CKS stands for Client Key Share, a standard part of TLS 1.3 that helps secure your encrypted connections.

Here’s what’s wrong: according to the protocol, the CKS extension should appear at most once inside a ClientHello. But wolfSSL’s code fails to check for duplicates. An attacker can send two or more CKS extensions in a single ClientHello and confuse the parser.
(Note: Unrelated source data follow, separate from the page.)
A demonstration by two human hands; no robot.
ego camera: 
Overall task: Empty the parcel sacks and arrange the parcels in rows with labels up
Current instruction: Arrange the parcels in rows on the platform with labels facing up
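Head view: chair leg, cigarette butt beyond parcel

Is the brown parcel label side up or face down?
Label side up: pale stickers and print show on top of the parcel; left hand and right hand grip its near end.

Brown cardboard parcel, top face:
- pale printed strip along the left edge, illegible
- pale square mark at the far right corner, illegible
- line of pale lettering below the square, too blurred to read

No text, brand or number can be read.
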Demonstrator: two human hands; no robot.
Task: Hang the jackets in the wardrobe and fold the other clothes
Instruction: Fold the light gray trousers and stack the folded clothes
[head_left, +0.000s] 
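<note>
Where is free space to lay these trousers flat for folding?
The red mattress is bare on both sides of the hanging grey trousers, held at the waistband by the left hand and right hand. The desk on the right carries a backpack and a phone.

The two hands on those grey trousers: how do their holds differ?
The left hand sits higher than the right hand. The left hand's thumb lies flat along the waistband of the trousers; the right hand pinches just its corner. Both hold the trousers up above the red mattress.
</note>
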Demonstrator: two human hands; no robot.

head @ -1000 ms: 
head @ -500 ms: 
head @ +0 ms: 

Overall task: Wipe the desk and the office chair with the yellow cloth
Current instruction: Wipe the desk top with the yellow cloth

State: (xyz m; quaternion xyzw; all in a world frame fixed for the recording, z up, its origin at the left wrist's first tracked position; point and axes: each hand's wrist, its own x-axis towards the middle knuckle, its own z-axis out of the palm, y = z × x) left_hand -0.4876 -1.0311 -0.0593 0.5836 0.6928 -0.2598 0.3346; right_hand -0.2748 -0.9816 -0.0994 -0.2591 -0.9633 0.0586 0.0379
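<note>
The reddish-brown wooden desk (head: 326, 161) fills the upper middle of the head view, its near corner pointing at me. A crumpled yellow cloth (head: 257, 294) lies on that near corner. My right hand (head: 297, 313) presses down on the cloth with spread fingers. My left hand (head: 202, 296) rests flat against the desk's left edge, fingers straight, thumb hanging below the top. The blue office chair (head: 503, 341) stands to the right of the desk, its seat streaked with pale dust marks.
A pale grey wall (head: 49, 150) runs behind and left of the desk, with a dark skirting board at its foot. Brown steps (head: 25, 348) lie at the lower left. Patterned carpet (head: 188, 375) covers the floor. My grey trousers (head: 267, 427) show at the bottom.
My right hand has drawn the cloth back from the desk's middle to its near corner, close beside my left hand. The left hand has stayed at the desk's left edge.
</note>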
This could cause the library to misbehave or crash—resulting in a Denial-of-Service (DoS).

The attack is simple

- The attacker connects to your server and sends a ClientHello message with two or more CKS extensions (which is illegal by TLS 1.3 standards).

The wolfSSL server fails to handle this unusual message.

- It may crash (due to memory corruption, assertion failure, or internal error), making the service unavailable.

Where’s the Bug?

Inside wolfSSL’s TLS 1.3 handshake processing code (tls13_client_hello.c and related files), CKS extensions are parsed without checking if the same extension is repeated.

Here’s a code snippet illustrating the kind of check that should be present

int cks_seen = ;
for (int i = ; i < extension_count; i++) {
    if (extension_type[i] == EXT_CKS) {
        if (cks_seen) {
            // Duplicate found, error out
            return TLS_ALERT_ILLEGAL_PARAMETER;
        }
        cks_seen = 1;
        // Normal CKS processing...
    }
    // Handle other extensions...
}

But in vulnerable versions, this check for cks_seen is missing.

TLS 1.3 RFC 8446 (section 4.1.2) says

> “A given extension type MUST appear at most once in the extensions block of a given message.”

wolfSSL fails to enforce this rule, breaking protocol compliance and risking stability.

How to Trigger It (PoC)

To exploit the flaw, a simple custom TLS client (or a network tool) sends a handshake with two CKS extensions:

# This uses python's scapy for packet crafting - pseudocode for clarity

from scapy.all import *

# ...construct normal TLS 1.3 ClientHello...

cks_extension = ... # bytes for a valid CKS extension
client_hello = (
    handshake_headers +
    cks_extension +
    cks_extension  # <-- Inserted twice to trigger bug
    # ...other extensions...
)

packet = IP(dst="target.server")/TCP(dport=443)/Raw(load=client_hello)
send(packet)

When the server parses this, wolfSSL stumbles and may crash or close the connection abnormally.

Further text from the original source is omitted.